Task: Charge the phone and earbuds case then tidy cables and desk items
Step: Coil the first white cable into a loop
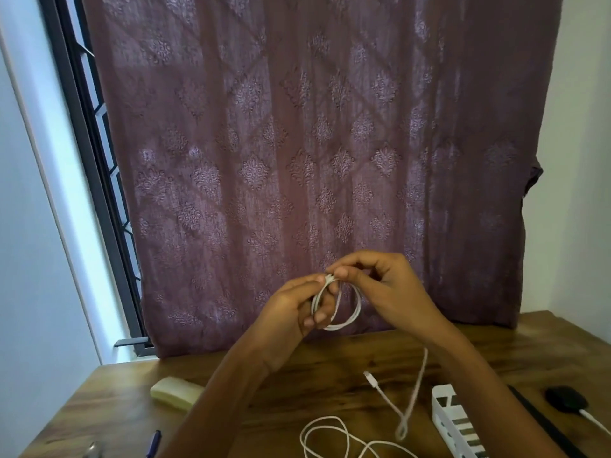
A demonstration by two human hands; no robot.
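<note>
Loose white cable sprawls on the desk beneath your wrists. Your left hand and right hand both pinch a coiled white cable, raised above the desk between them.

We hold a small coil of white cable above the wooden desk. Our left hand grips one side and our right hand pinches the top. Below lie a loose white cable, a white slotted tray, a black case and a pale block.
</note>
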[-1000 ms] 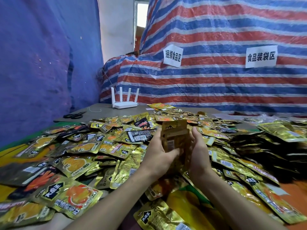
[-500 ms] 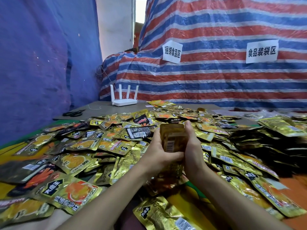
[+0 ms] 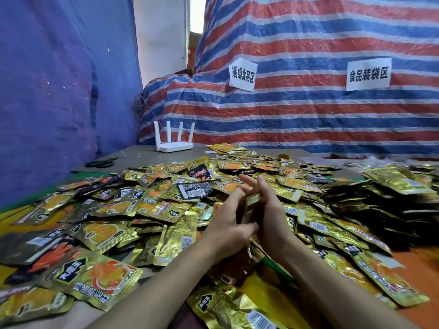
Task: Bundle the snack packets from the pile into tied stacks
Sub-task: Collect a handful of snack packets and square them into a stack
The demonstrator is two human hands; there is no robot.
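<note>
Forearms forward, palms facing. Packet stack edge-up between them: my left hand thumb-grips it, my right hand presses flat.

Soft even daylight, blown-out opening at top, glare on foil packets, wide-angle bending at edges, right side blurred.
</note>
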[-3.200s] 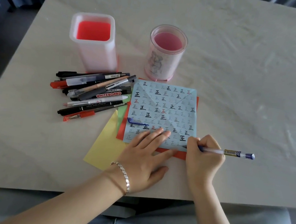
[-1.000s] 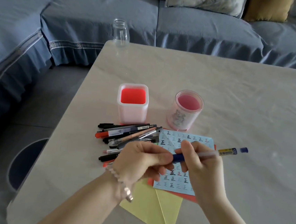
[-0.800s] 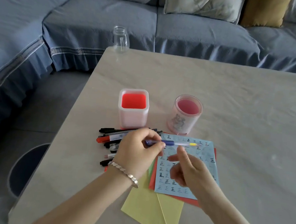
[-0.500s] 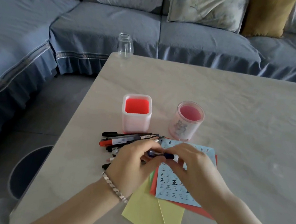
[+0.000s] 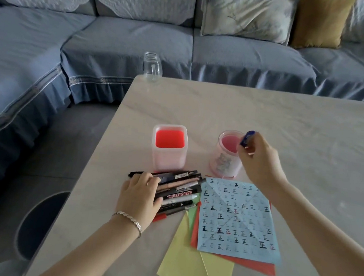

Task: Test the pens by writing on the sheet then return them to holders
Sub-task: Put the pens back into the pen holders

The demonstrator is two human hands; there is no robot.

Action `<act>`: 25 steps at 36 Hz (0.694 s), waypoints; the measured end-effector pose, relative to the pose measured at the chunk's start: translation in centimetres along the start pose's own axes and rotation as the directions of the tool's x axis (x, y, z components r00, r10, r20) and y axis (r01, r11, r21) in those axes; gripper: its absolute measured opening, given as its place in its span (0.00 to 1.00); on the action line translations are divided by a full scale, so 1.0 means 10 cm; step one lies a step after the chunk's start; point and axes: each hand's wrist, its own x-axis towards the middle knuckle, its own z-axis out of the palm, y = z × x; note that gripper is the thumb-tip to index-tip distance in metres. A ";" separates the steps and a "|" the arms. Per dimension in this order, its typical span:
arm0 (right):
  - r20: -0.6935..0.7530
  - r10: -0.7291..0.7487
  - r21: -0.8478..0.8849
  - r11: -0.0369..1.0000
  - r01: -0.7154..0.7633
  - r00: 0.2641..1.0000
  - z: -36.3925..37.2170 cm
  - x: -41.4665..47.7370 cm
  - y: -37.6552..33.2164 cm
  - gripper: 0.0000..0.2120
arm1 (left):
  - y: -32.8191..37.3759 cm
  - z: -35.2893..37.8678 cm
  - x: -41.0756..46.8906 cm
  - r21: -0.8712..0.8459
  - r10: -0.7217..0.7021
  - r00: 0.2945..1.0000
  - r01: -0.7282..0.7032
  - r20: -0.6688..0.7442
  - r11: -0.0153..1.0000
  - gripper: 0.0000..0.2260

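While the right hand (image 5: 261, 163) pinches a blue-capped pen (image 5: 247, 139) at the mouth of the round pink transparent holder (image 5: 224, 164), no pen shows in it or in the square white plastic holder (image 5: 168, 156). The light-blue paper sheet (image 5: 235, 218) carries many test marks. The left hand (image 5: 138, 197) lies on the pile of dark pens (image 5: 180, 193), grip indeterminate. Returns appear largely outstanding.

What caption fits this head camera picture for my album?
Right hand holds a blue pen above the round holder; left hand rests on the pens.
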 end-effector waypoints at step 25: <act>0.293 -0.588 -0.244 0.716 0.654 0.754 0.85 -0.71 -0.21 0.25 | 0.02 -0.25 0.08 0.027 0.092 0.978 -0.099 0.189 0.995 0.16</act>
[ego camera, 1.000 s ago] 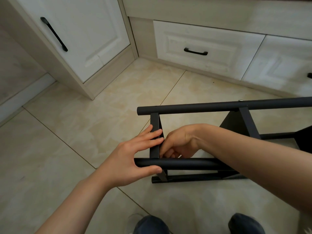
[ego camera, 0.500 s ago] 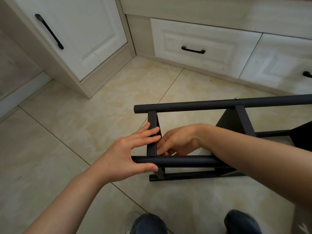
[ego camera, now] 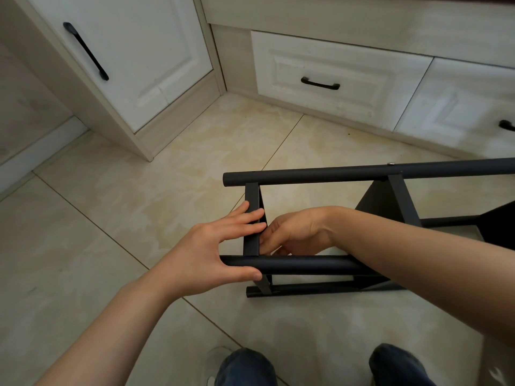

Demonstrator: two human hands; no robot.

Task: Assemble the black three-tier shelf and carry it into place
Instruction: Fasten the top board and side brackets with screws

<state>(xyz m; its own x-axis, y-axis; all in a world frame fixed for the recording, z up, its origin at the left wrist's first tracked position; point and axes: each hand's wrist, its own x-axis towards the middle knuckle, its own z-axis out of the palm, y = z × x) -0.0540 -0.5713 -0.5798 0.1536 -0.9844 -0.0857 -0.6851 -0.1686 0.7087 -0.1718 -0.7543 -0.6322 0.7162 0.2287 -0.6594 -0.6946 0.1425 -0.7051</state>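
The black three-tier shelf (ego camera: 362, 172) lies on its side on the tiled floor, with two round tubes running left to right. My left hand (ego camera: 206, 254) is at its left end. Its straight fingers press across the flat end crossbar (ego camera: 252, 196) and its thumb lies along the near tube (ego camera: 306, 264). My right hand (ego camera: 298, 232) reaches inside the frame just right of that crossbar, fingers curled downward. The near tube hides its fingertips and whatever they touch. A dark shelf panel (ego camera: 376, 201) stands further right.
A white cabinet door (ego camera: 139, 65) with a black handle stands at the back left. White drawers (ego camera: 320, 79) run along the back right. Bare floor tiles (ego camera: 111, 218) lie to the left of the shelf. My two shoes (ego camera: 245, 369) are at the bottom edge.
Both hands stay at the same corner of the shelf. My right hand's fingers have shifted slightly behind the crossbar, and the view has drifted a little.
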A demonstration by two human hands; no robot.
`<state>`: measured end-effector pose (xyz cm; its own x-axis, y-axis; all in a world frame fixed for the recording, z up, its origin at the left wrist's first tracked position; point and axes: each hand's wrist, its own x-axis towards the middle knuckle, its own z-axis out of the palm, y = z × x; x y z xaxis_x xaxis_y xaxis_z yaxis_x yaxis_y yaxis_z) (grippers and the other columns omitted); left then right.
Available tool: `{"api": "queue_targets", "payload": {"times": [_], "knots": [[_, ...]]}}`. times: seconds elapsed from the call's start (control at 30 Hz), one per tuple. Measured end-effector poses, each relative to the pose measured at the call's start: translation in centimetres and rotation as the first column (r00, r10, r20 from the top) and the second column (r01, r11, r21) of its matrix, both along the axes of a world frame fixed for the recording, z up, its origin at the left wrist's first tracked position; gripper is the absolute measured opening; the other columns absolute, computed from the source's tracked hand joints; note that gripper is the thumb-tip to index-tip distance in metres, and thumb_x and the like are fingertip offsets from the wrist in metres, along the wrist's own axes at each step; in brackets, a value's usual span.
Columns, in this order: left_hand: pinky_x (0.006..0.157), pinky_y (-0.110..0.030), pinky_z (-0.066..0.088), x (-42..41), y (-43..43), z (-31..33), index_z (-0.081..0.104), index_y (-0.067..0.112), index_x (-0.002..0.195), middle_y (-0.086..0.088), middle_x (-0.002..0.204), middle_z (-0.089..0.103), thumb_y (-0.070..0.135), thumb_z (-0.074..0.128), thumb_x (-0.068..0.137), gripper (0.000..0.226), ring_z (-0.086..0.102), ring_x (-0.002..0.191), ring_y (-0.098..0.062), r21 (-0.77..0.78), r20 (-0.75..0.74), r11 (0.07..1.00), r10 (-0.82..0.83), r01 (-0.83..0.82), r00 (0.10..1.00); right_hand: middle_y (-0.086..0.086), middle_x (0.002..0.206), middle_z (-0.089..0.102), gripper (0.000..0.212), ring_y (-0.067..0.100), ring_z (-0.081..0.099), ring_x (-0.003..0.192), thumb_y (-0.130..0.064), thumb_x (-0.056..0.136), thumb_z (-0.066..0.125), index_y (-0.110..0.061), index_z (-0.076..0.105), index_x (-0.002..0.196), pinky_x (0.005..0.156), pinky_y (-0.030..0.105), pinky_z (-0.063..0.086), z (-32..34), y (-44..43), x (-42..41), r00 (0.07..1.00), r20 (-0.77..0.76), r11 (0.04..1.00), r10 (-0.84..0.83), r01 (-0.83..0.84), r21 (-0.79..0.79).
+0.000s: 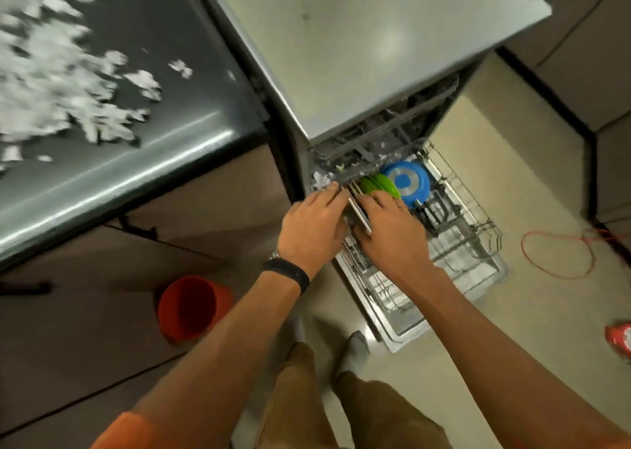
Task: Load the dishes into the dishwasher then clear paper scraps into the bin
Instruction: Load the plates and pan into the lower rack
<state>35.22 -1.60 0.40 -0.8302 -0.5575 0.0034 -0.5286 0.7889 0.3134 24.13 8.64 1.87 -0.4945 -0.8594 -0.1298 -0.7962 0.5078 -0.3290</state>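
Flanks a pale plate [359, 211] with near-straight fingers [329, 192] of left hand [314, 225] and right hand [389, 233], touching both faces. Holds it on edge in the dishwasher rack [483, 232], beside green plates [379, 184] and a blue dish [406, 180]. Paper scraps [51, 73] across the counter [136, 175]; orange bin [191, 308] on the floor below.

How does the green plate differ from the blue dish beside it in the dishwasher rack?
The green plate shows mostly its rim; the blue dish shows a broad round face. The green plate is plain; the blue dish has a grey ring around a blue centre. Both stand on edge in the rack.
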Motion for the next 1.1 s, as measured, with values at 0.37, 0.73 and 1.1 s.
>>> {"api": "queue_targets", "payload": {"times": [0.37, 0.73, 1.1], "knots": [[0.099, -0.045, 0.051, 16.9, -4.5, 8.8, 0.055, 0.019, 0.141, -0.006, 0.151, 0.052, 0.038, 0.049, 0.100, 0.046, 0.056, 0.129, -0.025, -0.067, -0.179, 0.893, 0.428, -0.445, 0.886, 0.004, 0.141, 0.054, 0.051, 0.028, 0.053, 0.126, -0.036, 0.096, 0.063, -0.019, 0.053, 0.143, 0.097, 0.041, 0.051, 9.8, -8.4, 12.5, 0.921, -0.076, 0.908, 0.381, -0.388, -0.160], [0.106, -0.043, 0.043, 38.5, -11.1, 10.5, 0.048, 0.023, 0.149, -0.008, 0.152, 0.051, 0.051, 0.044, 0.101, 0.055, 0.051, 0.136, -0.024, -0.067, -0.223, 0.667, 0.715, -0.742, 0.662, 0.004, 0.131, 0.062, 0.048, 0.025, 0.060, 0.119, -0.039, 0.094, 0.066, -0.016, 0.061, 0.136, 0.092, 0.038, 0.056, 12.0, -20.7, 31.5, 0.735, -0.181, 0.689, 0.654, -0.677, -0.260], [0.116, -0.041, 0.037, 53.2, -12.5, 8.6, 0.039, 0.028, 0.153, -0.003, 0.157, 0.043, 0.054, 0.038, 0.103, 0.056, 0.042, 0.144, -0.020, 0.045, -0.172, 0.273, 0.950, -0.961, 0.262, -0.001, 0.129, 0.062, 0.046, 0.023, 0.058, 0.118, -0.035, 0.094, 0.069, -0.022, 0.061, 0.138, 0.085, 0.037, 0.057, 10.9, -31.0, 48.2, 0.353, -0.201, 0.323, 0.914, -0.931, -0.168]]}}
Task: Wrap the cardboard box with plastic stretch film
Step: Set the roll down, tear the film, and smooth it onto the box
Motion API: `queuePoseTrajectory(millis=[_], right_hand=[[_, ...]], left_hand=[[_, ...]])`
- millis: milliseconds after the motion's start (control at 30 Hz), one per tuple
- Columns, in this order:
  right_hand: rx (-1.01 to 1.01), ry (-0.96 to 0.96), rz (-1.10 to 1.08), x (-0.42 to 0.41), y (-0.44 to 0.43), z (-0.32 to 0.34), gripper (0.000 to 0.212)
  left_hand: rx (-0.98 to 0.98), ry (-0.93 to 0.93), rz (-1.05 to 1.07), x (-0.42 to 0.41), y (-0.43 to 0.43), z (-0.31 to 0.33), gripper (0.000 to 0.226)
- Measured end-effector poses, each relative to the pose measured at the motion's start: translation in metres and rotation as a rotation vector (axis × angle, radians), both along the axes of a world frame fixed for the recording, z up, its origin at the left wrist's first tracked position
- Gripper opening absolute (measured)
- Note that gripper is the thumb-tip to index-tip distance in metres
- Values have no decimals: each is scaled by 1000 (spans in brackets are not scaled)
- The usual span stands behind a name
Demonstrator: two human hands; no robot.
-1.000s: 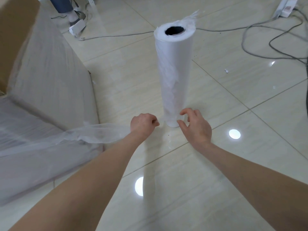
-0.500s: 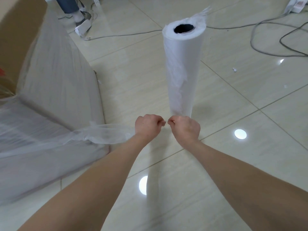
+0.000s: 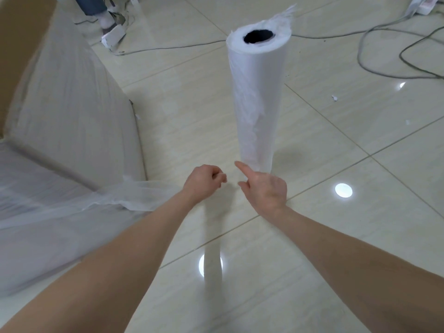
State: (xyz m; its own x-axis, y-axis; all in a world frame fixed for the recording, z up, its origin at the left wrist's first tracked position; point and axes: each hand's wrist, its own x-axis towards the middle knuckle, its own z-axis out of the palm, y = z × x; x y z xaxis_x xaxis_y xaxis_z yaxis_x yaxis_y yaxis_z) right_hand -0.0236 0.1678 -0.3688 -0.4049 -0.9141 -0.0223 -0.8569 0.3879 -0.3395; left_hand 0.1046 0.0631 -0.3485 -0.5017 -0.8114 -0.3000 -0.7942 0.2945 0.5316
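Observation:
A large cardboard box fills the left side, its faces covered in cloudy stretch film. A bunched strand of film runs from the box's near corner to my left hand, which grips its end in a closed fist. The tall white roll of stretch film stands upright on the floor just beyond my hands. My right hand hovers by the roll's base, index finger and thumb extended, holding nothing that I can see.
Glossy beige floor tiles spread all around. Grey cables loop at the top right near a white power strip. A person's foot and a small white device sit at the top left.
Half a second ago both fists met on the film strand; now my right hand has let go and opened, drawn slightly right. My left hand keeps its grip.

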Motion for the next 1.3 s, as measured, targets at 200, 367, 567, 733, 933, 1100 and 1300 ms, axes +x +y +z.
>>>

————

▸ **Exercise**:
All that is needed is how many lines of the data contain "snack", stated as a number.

▸ **Exercise response**:
2